Or maybe he thinks if the woman is acting like she's good to go, she's good to go? How is he supposed to know she needs more foreplay if she doesn't TELL him? Men are not mind readers, you know.



> so the woman starts to feel used, like a sexual appliance.


And whose fault is that?

Honestly, if a woman (or a man for that matter) doesn't have the assertiveness to say something as simple as, "Slow down, big boy! Hey, why don't you ---" then she probably has no business being in a relationship. If she can't communicate her needs in bed, she probably can't assert them in other areas of life as well, and thus is doomed to a miserable existence, unless she manages to work up the gumption to tell it like it is. 

The fact that a woman isn't honest and forthcoming with her partner does not make him a bad guy!


----------



## chamoisee

Willow, I hear what you're saying, but men such as I am describing don't listen to "NO", let alone "slow down" or "wait, what about me?". "I'm not ready" just makes them grab for the lube. >.<


----------



## JohnnyLee

chamoisee said:


> Willow, I hear what you're saying, but men such as I am describing don't listen to "NO", let alone "slow down" or "wait, what about me?". "I'm not ready" just makes them grab for the lube. >.<


Why are you even having sex with men like that? Men that don't listen when you say "NO" are rapists, plain and simple. Press charges against them.

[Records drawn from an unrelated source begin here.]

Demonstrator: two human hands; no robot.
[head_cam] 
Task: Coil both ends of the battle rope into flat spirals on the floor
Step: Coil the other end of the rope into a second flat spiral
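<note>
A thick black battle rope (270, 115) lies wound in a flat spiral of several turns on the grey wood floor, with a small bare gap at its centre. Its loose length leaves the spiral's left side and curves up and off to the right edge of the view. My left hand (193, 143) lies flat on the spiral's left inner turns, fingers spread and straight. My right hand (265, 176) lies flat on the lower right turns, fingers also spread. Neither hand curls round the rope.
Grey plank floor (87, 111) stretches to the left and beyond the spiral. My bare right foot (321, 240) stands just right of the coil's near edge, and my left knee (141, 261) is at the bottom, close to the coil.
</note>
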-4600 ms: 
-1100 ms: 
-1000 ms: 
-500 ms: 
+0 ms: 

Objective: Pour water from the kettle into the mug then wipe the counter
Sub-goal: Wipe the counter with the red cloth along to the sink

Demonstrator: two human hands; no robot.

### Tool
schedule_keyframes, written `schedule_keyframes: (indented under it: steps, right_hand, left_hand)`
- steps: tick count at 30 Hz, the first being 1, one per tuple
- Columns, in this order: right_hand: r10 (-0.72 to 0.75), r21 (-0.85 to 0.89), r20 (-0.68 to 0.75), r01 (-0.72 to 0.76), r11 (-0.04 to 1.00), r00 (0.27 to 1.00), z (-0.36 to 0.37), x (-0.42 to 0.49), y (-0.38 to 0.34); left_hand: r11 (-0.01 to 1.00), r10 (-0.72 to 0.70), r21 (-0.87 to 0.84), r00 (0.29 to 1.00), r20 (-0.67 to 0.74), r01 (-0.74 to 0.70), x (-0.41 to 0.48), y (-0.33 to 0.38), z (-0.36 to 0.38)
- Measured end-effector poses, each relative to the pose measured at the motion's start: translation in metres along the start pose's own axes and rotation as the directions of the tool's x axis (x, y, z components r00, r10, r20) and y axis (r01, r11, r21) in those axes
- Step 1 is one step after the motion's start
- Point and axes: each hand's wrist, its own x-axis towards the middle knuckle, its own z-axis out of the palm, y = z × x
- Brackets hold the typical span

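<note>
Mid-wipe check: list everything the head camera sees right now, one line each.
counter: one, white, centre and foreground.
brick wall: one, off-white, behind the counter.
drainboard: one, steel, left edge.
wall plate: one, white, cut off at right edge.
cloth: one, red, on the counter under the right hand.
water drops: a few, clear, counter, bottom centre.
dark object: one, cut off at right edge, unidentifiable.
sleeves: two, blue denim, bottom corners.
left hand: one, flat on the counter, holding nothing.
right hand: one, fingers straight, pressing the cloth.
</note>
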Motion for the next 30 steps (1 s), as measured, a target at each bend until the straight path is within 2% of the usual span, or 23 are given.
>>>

And if they won't listen to "slow down", "wait" or "i'm not ready", then you should get to know your partners more BEFORE sex, or at least have a safe word or something.


----------



## JohnnyLee

If ANYONE is going to have sex with ANYONE, then there should at least be the basics of communication, or know your partner well enough to know what they like and what to do and when to do it.


----------



## Terri in WV

What Willow is saying makes sense if one is dealing with a NORMAL male(or female). However, I think there are a few of us here that have had to deal with a narcissistic individual, and to them, it doesn't matter. It really doesn't. No matter what you say to them or how often you say it, if it doesn't pertain to their needs, it is not heard. I cannot repeat this enough, if it does not pertain to their needs, it is not heard.

I can only speak for myself when I say I am not a passive female, I told him exactly what I thought and it went unheard. Repeatedly. And unless you have ever been in a situation with this type of personality, you really shouldn't give advice on something that you may have trouble understanding. It's not as simple as just telling them what you need or want and they listen. It would be nice if were, but that is not how it works.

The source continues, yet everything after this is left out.